Digital arms race key driver in BB&T-SunTrust deal


One of the biggest drivers behind the BB&T-SunTrust merger announced Thursday is the need for regional banks to up their technology game.

The competitive pressures surrounding innovation were directly cited by BB&T’s chairman and CEO, Kelly King, shortly after the banks announced the deal, which includes moving the merged bank’s headquarters to Charlotte and setting up a innovation and technology center there focused on digital transformation.

“Bill and I have talked for a long time … about the changes in our industry, and the tremendous increase in the need for technological investment to be able to provide the level of digital capabilities that our clients now demand,” King said Thursday morning on CNBC, referring to his counterpart at SunTrust, Bill Rogers. “Our clients now demand what I call real-time satisfaction. They want what they want, when they want it, right here right now. And so we are all facing an increasing set of complex economic realities where we have to invest more and more in technology.”

“It’s a crowded market in Charlotte,” said Sam Maule, managing partner for consultancy North America at 11:FS. “This is a big win for Charlotte and tech talent in the Carolinas.”

King said the additional scale provided by the merger will allow the new entity to make “the technological investments necessary to provide the digital platform and other technological support features.”

Daryl Bible, BB&T’s chief financial officer, also noted that one of the most important benefits of the merger will be “to take significant costs out from redundant areas and reinvest it into innovation, technology and our talent.”

Like many of their smaller brethren, regional banks often struggle to compete with the seemingly limitless technology budgets of the largest institutions on the one hand and the nimbleness of fintech upstarts, which can quickly partner and pivot, on the other.

At Davos last month, Mary Callahan Erdoes, JPMorgan Chase’s head of asset and wealth management, pointed out that her bank has 50,000 people working in technology.

“Today, it is really hard to imagine not being a bank at scale,” she said. “I can’t imagine having to figure out how to protect yourself from a cyber perspective, or a technology perspective. We spend $10 billion a year on technology.”

It appears to be no accident that the new BB&T-SunTrust bank, which has yet to be named, is centering itself in Charlotte. In addition to recertifying the North Carolina city as a banking hub (joining Bank of America, which is also based there), Charlotte has a vibrant market for tech.

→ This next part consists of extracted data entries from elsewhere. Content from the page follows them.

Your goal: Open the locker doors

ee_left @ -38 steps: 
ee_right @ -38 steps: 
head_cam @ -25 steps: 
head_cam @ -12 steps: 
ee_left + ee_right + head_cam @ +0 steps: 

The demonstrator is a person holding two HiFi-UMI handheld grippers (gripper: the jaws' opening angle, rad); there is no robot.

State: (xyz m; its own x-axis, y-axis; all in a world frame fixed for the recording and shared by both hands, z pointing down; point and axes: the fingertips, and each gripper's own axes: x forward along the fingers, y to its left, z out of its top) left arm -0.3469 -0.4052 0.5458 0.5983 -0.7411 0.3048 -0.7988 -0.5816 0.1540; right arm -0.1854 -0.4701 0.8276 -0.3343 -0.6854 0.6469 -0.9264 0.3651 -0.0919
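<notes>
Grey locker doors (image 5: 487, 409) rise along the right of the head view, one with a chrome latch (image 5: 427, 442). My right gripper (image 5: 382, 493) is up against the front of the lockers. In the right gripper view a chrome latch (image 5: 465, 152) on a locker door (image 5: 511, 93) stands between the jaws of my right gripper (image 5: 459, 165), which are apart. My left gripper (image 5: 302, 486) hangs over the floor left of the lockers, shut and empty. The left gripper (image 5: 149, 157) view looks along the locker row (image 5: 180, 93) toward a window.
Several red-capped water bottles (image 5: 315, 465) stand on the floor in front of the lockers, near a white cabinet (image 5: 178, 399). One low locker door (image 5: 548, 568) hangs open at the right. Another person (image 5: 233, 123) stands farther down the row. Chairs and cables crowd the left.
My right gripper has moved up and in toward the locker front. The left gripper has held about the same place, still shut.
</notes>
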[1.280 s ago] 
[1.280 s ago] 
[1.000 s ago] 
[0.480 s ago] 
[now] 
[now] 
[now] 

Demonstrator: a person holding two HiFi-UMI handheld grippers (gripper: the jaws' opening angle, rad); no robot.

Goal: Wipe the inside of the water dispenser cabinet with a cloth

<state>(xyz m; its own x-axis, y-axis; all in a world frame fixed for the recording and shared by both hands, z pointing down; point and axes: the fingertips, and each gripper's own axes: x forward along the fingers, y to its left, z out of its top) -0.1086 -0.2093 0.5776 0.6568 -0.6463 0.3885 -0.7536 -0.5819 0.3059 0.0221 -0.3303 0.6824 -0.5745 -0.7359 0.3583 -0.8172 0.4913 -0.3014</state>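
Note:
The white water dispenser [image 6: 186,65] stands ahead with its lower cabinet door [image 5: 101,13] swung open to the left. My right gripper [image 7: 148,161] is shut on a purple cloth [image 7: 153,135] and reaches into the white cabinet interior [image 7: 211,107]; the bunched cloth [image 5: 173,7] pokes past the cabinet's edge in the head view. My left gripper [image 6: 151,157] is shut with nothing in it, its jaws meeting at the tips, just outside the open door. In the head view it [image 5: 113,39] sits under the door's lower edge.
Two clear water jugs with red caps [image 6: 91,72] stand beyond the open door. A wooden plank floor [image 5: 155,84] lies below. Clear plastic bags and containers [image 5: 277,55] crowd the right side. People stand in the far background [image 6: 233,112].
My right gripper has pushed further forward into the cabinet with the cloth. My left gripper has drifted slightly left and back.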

“It’s a crowded market in Charlotte,” said Sam Maule, managing partner for North America at 11:FS, a consultancy. “This is a big win for Charlotte and tech talent in the Carolinas.”

Jacob Jegher, senior vice president of banking and head of strategy at Javelin Strategy & Research, agreed “there’s a lot of opportunity in the Charlotte market.”

“There will clearly be a huge competition for tech talent and that will create a lot of movement amongst Wells, BofA, and this newly formed entity,” he said.

In recent years, Charlotte has also become a fintech hub. There are many fintech startups in the city and organizations that support them, like Queen City Fintech and the Carolina Fintech Hub.

Both banks have taken steps in tech recently. In 2016, BB&T announced it would be renovating its core banking technology, starting with the use of the Loans Management component of SAP for Banking for its retail lending operations. Last year, the bank reportedly scrapped the project, though neither company would comment on this.

Also last year, BB&T announced it would set aside up to $50 million to invest in or acquire emerging digital technology companies to “benefit and delight clients and lower operating costs.”

“That’s very interesting; there’s a lot that can be leveraged there,” Jegher said.

SunTrust, meanwhile, announced last month it had invested in the new core banking vendor Finxact.

Both banks have significant investments in online and mobile banking, Jegher said.

“Are they going to merge them into a single solution? Are they going to start from scratch with something new? Will one prevail and go forward, resulting in a migration? Those are all possible scenarios,” he said. “None of those is wrong. But the challenge could certainly be that they run the risk of getting bogged down in integration or migration while some of those larger banks move ahead with investments in digital.”

Merger integrations take tremendous amounts to time and energy, especially diverse technology infrastructures.

The two banks will need to focus on two things, Jegher said. One is remaining relevant in the eyes and wallets of the customer in an ever-evolving digital world. The other is doing that while dealing with a bank merger and big-bank competition.

“It’s a tall order, when put in perspective of larger banks that can spend significant dollars,” he said.